[[ DATA SECTION open ]]

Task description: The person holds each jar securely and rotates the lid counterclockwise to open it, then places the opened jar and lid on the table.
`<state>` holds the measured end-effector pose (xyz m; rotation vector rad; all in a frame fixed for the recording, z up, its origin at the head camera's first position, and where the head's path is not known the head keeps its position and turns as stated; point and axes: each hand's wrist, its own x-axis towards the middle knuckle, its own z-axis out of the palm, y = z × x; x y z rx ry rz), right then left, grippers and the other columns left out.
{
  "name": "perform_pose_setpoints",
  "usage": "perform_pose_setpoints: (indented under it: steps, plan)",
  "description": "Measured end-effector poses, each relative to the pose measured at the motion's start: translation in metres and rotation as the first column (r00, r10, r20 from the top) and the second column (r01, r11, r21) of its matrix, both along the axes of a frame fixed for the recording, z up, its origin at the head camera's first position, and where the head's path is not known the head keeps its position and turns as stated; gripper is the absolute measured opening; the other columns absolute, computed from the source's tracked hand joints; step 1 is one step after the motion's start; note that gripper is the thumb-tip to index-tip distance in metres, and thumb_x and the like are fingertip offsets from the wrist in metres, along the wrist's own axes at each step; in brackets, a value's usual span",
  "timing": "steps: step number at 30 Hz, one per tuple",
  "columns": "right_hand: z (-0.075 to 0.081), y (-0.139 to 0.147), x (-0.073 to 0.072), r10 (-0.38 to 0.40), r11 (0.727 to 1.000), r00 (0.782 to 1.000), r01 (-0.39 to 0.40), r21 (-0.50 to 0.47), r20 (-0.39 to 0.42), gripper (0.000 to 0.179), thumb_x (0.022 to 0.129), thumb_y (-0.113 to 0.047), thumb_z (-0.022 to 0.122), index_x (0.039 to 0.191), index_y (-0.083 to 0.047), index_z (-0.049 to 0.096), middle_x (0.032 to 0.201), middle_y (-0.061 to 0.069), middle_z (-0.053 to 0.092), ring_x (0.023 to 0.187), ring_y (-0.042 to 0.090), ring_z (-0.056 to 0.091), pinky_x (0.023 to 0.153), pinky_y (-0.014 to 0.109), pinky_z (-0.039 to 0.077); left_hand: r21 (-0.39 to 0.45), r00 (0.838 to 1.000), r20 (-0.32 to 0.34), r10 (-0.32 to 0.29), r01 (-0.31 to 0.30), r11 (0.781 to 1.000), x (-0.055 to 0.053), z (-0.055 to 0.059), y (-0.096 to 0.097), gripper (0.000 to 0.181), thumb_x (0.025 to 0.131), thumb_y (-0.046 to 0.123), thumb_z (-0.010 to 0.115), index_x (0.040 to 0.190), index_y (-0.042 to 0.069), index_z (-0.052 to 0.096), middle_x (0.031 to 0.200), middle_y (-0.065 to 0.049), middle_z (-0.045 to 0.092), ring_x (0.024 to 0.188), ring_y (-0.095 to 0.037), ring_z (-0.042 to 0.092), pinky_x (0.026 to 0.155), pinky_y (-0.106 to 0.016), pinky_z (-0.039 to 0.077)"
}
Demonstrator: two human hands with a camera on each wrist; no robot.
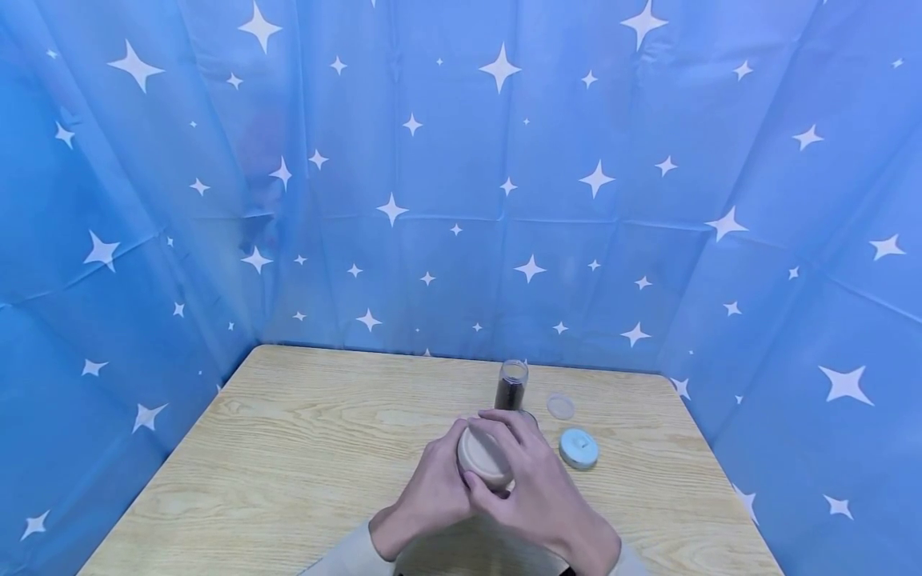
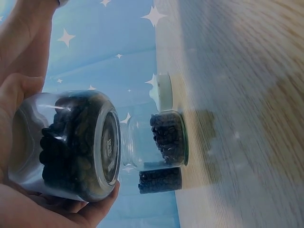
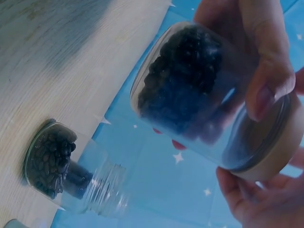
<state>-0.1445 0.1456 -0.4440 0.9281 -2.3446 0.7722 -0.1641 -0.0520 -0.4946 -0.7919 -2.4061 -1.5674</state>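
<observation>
In front of me both hands hold a clear glass jar [image 2: 71, 142], partly filled with dark beans, up off the table. Its beige lid [image 1: 484, 458] is on top. My left hand [image 1: 441, 484] grips the jar's body, fingers curled round the glass. The right hand [image 1: 536, 488] has its fingers and thumb curled round the lid. Behind them stands an uncapped glass jar [image 3: 50, 161] with a threaded neck and dark beans at its bottom; in the head view my right hand mostly hides it.
A taller, narrow clear container [image 1: 511, 390] of dark contents stands farther back. To the right, a light blue lid [image 1: 579, 448] and a thin clear disc [image 1: 560, 406] lie on the wooden table [image 1: 288, 448]. A blue star-patterned curtain [image 1: 446, 160] surrounds its back and sides.
</observation>
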Motion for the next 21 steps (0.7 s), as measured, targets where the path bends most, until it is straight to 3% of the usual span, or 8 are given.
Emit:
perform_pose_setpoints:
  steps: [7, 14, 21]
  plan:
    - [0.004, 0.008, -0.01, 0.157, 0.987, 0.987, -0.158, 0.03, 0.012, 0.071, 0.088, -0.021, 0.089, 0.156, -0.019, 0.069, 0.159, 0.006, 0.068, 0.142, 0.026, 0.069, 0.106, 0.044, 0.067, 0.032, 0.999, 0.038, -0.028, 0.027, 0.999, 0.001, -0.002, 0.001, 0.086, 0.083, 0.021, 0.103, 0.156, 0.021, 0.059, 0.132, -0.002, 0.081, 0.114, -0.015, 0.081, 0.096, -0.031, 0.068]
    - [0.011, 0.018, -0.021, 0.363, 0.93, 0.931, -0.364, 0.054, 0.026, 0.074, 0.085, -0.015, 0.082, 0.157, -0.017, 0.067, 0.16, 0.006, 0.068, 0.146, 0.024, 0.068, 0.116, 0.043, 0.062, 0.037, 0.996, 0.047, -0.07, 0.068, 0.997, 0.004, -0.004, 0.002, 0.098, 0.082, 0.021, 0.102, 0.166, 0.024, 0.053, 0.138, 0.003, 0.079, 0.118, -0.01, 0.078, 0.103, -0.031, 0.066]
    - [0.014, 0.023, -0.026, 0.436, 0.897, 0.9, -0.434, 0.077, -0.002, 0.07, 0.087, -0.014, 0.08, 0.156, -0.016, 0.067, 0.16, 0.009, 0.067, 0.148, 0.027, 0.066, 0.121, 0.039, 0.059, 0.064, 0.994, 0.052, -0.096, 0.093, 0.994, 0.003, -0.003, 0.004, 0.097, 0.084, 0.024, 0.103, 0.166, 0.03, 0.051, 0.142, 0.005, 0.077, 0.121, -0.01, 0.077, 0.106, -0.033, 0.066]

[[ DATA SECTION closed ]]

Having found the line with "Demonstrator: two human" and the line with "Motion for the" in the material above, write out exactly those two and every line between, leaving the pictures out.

Demonstrator: two human hands with a camera on each wrist; no robot.
<state>-0.1445 0.1456 -0.4440 0.9281 -2.3446 0.7722 -0.1641 -0.0520 -0.4946 -0.7919 -2.4061 -1.5674</state>
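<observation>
In front of me both hands hold a clear glass jar [image 2: 71, 142], partly filled with dark beans, up off the table. Its beige lid [image 1: 484, 458] is on top. My left hand [image 1: 441, 484] grips the jar's body, fingers curled round the glass. The right hand [image 1: 536, 488] has its fingers and thumb curled round the lid. Behind them stands an uncapped glass jar [image 3: 50, 161] with a threaded neck and dark beans at its bottom; in the head view my right hand mostly hides it.
A taller, narrow clear container [image 1: 511, 390] of dark contents stands farther back. To the right, a light blue lid [image 1: 579, 448] and a thin clear disc [image 1: 560, 406] lie on the wooden table [image 1: 288, 448]. A blue star-patterned curtain [image 1: 446, 160] surrounds its back and sides.
</observation>
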Motion for the next 21 steps (0.7 s), as measured, targets where the path bends most, until it is straight to 3% of the usual span, or 8 are given.

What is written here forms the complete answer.